BREAKING NEWS: McCain picks Alaska governor for VP running mate

DENVER (AP) — John McCain tapped Alaska Gov. Sarah Palin, a conservative who shares his maverick streak, to be the Republican vice presidential running mate on Friday in a startling selection on the eve of the Republican National Convention.

In an announcement, McCain’s campaign said that Palin, who has been governor less than two years, “has the record of reform and bipartisanship that others can only speak of.

“Her experience in shaking up the status quo is exactly what is needed in Washington today,” the announcement said.

McCain and Palin were appearing together in swing-state Ohio later in the day.

Palin has a strong anti-abortion record, and her selection was praised warmly by social conservatives whose support Mccain needs to prevail in the campaign for the White House.

“It’s an absolutely brilliant choice,” said Mathew Staver, dean of Liberty University school of Law. “This will absolutely energize Mccain’s campaign and energize conservatives,” he predicted.

With his pick, McCain passed over more prominent contenders like Minnesota Gov. Tim Pawlenty, as well as others such for former Pennsylvania Gov. Tom Ridge, whose support for abortion rights might have sparked unrest at the convention that opens Monday in St. Paul, Minn.

The timing of McCain’s selection appeared designed to limit any political gain Obama derives from his own convention, which ended Thursday night with his nominating acceptance speech before an estimated 84,000 in Invesco Field in Colorado.

Public opinion polls show a close race between Obama and McCain, and with scarcely two months remaining until the election, neither contender can allow the other to jump out to a big post-convention lead.

At 44, Palin is a generation younger than two of McCain’s seven children. She also is considerably younger than Sen. Joseph Biden of Delaware, who is Barack Obama’s running mate on the Democratic ticket.

She is three years Obama’s junior, as well — and McCain has made much in recent weeks of Obama’s relative lack of experience in foreign policy and defense matters.

In its formal announcement, the campaign pointed to her powers as head of the Alaska National Guard and the mother of a soldier herself as evidence that she “understands what it takes to lead our nation...”

McCain has had months to consider his choice, and has made it clear to reporters that one of his overriding goals was to avoid a situation like 1988, when then-Sen.
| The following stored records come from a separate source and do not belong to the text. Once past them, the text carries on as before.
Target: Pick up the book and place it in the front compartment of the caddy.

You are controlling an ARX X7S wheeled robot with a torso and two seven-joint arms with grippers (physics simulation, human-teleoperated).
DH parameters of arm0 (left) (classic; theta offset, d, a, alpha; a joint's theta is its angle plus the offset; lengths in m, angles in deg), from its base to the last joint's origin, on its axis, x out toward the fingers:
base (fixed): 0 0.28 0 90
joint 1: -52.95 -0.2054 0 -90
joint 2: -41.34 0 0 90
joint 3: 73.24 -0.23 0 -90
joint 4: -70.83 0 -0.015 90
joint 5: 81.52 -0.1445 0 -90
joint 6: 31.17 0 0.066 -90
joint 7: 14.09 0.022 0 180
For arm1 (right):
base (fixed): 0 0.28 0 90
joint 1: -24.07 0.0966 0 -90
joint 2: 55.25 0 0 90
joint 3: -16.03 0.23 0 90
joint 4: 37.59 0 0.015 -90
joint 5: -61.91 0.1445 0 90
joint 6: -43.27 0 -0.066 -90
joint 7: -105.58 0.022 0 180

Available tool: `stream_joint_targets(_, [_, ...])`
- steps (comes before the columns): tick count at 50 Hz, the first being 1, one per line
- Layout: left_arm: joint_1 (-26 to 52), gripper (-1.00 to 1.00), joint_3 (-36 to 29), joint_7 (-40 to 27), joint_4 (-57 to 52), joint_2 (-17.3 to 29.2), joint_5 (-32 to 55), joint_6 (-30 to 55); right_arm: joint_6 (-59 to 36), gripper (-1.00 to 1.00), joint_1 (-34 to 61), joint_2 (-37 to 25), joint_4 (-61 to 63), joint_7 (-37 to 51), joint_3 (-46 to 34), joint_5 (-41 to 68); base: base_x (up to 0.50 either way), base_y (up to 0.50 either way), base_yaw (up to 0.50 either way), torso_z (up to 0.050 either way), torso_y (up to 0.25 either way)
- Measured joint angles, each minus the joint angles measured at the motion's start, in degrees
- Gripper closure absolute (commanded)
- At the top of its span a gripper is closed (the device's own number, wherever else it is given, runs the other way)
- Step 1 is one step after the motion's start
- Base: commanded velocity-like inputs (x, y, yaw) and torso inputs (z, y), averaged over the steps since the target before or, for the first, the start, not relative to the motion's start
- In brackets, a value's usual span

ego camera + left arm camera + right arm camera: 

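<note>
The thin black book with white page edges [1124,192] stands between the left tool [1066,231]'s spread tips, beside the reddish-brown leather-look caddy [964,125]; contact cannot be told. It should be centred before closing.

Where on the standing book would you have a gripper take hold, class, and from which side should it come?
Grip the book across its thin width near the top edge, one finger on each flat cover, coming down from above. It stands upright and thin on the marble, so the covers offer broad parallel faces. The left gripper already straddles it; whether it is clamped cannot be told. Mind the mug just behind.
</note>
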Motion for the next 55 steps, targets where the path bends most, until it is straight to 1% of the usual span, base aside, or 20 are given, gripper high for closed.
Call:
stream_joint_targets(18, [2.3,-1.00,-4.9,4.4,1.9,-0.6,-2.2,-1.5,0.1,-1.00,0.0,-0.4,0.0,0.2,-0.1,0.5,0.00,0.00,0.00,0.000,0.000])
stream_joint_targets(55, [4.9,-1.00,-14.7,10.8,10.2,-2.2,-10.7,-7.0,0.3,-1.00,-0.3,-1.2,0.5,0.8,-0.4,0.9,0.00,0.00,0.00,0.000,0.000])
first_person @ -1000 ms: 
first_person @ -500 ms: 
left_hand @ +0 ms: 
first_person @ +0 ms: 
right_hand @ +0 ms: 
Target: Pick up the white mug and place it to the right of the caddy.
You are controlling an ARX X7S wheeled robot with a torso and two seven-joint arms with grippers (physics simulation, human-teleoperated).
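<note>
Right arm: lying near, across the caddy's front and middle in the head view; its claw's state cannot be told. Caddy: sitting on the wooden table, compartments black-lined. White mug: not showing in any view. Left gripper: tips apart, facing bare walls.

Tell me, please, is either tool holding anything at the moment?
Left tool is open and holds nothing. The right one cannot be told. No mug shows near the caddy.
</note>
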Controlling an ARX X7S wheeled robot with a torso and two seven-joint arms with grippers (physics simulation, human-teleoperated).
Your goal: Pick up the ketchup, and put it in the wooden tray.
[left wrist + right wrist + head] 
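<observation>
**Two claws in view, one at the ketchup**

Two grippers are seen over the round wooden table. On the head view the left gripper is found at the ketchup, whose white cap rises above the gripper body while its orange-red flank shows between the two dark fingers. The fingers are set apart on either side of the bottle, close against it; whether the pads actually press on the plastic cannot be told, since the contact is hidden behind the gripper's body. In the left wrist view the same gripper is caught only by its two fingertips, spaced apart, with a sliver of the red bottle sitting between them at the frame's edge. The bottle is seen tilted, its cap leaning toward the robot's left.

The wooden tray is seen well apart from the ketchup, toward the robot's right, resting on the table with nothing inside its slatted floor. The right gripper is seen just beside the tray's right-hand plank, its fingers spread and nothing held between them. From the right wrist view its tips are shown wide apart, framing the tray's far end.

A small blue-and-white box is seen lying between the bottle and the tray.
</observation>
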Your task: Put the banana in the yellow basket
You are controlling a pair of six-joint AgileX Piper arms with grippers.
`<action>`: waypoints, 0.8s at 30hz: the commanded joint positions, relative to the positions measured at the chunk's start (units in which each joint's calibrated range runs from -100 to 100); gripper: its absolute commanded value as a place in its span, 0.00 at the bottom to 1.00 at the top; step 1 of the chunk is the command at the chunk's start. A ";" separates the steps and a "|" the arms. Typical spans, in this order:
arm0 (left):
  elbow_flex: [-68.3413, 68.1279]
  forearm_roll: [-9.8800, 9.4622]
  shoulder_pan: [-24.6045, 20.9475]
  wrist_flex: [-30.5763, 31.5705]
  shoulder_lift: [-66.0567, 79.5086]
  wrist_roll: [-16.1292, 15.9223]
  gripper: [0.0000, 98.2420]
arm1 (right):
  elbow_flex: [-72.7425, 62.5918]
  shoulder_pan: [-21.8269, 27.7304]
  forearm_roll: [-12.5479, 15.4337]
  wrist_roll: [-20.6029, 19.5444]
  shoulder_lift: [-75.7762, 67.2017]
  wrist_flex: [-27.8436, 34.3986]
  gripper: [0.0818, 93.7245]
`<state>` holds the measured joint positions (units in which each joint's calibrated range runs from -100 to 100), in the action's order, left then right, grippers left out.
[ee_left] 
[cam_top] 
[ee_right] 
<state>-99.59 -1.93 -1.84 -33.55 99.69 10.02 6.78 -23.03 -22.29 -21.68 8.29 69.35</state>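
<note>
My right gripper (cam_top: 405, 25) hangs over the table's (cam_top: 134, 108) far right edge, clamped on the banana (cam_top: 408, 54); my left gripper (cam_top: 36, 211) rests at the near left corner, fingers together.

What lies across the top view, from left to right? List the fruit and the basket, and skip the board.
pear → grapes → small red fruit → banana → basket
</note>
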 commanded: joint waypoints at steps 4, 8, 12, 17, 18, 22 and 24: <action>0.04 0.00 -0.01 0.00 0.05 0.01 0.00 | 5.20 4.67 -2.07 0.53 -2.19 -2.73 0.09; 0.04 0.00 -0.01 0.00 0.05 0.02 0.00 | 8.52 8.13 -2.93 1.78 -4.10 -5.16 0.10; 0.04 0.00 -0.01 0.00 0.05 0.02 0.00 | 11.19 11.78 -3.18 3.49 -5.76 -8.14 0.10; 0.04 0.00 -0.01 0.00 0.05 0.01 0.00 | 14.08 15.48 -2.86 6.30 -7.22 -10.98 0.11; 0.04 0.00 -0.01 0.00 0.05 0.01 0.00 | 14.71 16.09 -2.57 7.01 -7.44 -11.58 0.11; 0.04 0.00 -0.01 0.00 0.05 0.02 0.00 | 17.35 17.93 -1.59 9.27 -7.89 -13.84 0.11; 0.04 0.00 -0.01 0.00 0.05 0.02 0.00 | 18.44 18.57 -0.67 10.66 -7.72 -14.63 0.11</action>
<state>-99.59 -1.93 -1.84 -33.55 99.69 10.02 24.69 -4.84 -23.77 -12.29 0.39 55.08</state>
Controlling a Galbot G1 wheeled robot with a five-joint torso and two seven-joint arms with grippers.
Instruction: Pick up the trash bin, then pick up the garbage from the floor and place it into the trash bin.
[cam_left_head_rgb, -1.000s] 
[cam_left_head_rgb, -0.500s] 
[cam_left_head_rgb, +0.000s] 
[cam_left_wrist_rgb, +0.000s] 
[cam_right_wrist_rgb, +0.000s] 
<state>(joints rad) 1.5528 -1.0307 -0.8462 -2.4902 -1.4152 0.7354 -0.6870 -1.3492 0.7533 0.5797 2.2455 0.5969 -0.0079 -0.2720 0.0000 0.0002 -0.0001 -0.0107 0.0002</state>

Dan Quayle was thrown into a national campaign with little preparation.

A self-styled hockey mom and political reformer, Pallin was mayor of Wasilla, Alaska, population 6,500, until she became governor.

Palin flew overnight to an airport in Ohio near Dayton, and even as she awaited her formal introduction, some aides said they had believed she was at home in Alaska.

She is a former mayor of Wasilla who became governor of her state in December, 2006 after ousting a governor of her own party in a primary and then dispatching a former governor in the general election.

More recently, she has come under the scrutiny of an investigation by the Republican-controlled legislature into the possibility that she ordered the dismissal of Alaska’s public safety commissioner because he would not fire her former brother-in-law as a state trooper.

Palin has a long history of run-ins with the Alaska GOP hierarchy, giving her genuine maverick status and reformer credentials that could complement McCain’s image.

Two years ago, she ousted the state’s Republican incumbent governor, Frank Murkowski in the primary, despite having little money and little establishment backing.

She has also distanced herself from two senior Republican office-holders, Sen. Ted Stevens and Rep. Don Young. Both men are under federal corruption investigations.

She had earned stripes — and enmity — after Murkowski made her head of the Alaska Oil and Gas Conservation Commission. From that post, she exposed ethical violations by the state GOP chairman, also a fellow commissioner.

Her husband, Todd Palin, is part Yup’ik Eskimo, and is a blue-collar North Slope oil worker who competes in the Iron Dog, a 1,900-mile snowmobile race. The couple lives in Wasilla. They have five children, the youngest of whom was born in April with Down syndrome.